Lillian holte Atem. »Würden Sie es tun, wenn sie wüssten, daß Sie nie wieder gesund würden?« fragte sie.

»Anstatt hier zu bleiben.«

»Anstatt hier ein paar Monate länger zu vegetieren.« Clerfayt lächelte. Er kannte andere Arten von Vegetieren. »Es kommt darauf an, was man darunter versteht«, sagte er.

»Vorsichtig zu leben«, erwiderte Lillian rasch.

Er lachte. »Danach müssen Sie nicht gerade einen Rennfahrer fragen.«

»Würden Sie es tun?«

»Ich habe keine Ahnung. So etwas weiß man nie vorher. Vielleicht ja, um noch einmal an mich zu reißen, was Leben heißt, ohne Rücksicht auf Zeit — aber vielleicht würde ich auch nach der Uhr leben und um jeden Tag geizen und jede Stunde. Das weiß man nie. Ich habe da merkwürdige Überraschungen erlebt.«

Lillian zog ihre Schulter unter Clerfayts Arm weg. »Müssen Sie das nicht vor jedem Rennen mit sich abmachen?«

»So etwas sieht dramatischer aus als es ist. Ich fahre nicht aus Romantik.

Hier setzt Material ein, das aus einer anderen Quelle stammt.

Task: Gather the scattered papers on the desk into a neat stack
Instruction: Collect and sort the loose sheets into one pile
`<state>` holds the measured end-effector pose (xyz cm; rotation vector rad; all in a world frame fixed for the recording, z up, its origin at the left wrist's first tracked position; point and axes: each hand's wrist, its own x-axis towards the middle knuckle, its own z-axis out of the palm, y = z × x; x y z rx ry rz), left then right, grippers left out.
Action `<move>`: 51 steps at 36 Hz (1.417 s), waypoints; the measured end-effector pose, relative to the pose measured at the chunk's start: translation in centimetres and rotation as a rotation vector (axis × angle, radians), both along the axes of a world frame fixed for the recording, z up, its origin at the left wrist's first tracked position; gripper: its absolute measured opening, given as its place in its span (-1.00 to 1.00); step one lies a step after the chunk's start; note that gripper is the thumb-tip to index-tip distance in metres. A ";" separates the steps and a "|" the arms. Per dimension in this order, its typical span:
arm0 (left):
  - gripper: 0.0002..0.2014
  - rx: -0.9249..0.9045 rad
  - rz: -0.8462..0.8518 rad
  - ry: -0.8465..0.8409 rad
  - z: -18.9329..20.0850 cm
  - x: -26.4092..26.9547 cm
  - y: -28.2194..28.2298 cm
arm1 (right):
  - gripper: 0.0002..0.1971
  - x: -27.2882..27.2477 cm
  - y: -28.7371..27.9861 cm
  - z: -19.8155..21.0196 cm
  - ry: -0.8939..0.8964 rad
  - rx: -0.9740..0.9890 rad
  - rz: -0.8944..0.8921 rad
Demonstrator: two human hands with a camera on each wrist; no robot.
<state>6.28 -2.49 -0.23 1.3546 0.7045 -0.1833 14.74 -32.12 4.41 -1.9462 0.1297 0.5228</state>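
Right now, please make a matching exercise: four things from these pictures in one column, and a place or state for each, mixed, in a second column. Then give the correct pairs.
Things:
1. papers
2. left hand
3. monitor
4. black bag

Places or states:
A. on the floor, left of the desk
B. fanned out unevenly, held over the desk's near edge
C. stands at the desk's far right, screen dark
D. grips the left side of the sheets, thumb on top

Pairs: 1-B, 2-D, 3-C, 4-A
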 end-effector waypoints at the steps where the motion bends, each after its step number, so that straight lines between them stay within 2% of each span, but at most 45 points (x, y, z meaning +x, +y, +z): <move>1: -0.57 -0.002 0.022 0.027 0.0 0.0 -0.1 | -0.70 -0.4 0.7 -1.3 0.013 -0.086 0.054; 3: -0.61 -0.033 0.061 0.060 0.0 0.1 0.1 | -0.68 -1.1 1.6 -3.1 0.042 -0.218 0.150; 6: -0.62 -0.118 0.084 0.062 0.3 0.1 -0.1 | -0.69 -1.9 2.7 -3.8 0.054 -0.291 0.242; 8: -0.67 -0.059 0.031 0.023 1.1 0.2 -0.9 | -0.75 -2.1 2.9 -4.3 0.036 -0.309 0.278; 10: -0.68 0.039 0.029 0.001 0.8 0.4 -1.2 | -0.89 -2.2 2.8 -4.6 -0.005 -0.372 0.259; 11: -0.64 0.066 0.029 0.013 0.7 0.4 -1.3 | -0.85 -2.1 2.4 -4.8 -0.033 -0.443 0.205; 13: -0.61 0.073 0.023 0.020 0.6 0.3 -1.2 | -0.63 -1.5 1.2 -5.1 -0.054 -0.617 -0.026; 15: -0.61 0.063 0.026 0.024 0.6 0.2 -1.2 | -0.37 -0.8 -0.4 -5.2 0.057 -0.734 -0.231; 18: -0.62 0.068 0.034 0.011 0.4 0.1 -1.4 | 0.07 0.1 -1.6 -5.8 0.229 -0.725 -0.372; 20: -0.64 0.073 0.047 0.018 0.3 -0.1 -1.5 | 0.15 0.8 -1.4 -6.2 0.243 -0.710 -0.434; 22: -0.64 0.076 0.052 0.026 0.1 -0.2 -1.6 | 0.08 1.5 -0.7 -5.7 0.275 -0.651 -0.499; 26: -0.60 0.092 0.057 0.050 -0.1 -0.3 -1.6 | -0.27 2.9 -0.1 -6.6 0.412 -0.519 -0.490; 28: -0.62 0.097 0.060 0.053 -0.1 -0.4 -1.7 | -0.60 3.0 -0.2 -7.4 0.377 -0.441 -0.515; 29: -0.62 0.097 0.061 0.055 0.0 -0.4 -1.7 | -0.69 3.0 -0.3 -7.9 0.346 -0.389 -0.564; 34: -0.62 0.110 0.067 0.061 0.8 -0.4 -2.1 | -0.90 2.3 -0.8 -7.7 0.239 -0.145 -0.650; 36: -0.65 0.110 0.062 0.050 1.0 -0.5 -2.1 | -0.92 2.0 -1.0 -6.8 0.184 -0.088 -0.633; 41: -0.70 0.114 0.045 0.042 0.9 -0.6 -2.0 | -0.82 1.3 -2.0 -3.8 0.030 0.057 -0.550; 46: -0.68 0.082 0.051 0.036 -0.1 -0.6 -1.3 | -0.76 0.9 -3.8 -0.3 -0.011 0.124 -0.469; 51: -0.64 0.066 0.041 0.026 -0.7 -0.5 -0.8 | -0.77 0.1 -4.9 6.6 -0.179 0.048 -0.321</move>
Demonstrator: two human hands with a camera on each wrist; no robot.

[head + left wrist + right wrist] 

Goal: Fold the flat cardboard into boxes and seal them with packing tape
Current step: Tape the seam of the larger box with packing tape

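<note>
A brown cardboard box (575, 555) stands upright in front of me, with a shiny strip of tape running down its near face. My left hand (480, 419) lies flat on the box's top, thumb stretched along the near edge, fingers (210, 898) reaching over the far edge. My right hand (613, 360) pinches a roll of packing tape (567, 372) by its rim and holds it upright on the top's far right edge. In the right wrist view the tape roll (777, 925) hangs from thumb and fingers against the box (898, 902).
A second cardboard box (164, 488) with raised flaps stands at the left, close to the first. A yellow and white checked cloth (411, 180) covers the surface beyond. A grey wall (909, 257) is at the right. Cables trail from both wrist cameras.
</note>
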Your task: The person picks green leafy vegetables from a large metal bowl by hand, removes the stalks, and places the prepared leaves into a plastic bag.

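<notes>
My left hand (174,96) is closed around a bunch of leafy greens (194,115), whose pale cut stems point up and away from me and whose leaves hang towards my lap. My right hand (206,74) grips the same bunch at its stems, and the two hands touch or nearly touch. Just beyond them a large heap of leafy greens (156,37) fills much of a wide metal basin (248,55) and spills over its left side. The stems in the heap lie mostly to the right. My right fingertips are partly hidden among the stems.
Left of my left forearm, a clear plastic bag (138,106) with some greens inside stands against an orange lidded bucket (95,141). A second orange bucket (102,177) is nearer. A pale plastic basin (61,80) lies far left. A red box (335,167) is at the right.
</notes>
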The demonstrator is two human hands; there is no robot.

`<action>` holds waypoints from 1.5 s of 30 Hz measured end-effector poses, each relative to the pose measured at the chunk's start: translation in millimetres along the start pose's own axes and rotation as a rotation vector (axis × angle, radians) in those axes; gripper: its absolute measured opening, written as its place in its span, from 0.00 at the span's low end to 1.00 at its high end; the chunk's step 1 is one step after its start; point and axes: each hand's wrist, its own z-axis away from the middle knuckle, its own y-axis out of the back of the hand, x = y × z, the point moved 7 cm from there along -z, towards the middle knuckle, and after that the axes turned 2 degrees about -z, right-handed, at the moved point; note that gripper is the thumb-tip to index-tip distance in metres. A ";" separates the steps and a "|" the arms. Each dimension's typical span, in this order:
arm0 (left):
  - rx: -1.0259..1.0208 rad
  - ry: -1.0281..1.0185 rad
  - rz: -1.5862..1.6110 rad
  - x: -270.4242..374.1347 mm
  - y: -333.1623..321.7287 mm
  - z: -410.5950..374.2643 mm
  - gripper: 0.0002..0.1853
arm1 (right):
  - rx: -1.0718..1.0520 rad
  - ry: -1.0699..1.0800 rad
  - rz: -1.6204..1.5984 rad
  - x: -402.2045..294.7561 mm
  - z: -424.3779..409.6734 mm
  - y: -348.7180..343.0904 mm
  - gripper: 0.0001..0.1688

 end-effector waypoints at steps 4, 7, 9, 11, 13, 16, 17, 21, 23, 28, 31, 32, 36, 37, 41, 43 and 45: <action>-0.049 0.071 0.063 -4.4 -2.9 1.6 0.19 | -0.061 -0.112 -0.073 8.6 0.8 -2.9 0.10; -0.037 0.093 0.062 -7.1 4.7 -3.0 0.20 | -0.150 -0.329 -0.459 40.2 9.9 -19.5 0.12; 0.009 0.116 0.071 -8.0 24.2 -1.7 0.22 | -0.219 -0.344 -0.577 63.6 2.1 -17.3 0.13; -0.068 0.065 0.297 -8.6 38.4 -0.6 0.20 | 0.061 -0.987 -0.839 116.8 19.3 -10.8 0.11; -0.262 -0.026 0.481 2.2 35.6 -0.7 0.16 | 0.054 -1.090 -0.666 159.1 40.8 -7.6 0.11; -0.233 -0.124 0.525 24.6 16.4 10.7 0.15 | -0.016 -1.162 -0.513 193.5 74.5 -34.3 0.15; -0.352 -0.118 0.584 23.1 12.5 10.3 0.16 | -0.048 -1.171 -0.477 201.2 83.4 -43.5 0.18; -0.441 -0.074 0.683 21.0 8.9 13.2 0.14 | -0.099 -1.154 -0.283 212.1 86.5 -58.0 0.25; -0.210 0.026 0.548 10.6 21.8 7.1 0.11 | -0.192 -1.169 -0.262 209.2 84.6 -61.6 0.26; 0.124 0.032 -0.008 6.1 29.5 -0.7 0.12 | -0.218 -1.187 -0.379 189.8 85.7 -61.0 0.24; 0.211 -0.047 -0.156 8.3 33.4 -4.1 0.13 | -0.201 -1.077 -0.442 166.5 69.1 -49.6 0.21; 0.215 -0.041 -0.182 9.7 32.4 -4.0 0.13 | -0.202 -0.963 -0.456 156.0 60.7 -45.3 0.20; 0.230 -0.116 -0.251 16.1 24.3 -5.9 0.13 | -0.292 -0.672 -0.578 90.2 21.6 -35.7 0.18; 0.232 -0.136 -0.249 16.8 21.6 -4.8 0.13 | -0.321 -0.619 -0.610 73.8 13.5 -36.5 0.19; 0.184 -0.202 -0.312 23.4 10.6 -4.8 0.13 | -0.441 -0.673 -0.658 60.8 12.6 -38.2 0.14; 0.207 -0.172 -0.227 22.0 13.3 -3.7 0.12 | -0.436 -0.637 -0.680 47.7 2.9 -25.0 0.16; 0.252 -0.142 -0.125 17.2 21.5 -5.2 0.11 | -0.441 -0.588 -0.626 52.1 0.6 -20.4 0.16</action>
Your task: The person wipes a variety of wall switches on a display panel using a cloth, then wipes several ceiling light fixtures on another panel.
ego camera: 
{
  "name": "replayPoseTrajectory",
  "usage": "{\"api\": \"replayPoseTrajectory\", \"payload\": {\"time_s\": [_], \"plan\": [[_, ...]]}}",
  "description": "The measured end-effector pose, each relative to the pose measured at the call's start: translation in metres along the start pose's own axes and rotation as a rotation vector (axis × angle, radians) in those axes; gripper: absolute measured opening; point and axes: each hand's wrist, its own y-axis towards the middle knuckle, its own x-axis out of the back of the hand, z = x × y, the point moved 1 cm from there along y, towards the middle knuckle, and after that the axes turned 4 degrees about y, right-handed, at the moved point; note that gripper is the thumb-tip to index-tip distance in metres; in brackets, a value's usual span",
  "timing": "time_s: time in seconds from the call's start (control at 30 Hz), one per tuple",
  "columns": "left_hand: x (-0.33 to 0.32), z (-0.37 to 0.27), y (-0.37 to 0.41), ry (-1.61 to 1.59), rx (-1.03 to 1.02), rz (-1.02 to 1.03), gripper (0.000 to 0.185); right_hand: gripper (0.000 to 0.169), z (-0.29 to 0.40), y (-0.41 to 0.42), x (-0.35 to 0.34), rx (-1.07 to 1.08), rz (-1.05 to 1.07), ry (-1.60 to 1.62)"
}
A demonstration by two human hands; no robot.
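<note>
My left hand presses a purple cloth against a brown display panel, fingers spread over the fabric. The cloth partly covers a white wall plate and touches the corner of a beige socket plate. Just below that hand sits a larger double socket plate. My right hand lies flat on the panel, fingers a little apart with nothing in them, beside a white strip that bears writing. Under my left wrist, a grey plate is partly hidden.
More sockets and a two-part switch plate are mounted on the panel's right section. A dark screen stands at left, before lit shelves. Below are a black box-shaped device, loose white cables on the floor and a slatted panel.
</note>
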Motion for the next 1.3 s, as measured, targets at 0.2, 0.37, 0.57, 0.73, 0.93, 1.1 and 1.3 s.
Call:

Ich fahre für Geld, und weil ich nichts anderes kann — nicht aus Abenteuerlust. Abenteuer habe ich in unserer verdammten Zeit genug gehabt, ohne es zu wollen. Sie wahrscheinlich auch.«

»Ja«, erwiderte Lillian. »Aber nicht die richtigen.«

Sie hörten plötzlich den Motor wieder. »Er kommt zurück«, sagte Clerfayt.

»Ja«, wiederholte sie und holte tief Atem. »Er kommt zurück. Sind Sie enttäuscht?«

»Nein. Ich wollte nur, daß er den Wagen einmal fährt. Das letzte Mal, als er darin saß, hatte er seinen ersten Blutsturz.«

Lillian sah Giuseppe auf der Chaussee heranschießen. Sie konnte es plötzlich nicht ertragen, Hollmanns strahlendes Gesicht sehen zu müssen. »Ich muß hinein«, sagte sie hastig. »Das Krokodil sucht mich bereits!« Sie wendete sich zum Eingang. »Und wann fahren Sie über den Pass?« fragte sie.

»Wann Sie wollen«, erwiderte Clerfayt. Es war Sonntag, und Sonntage im Sanatorium waren immer schwerer zu ertragen als die Wochentage. Sie hatten eine trügerische Ruhe ohne die Routine der Wochentage. Die Arzte kamen nur in die Zimmer, wenn es notwendig war, so daß man glauben konnte, man sei gesund. Dadurch aber waren die Kranken sonntags um so unruhiger, und die Schwester mußte oft genug abends Bettlägerige in Zimmern aufsammeln, in die sie nicht gehörten.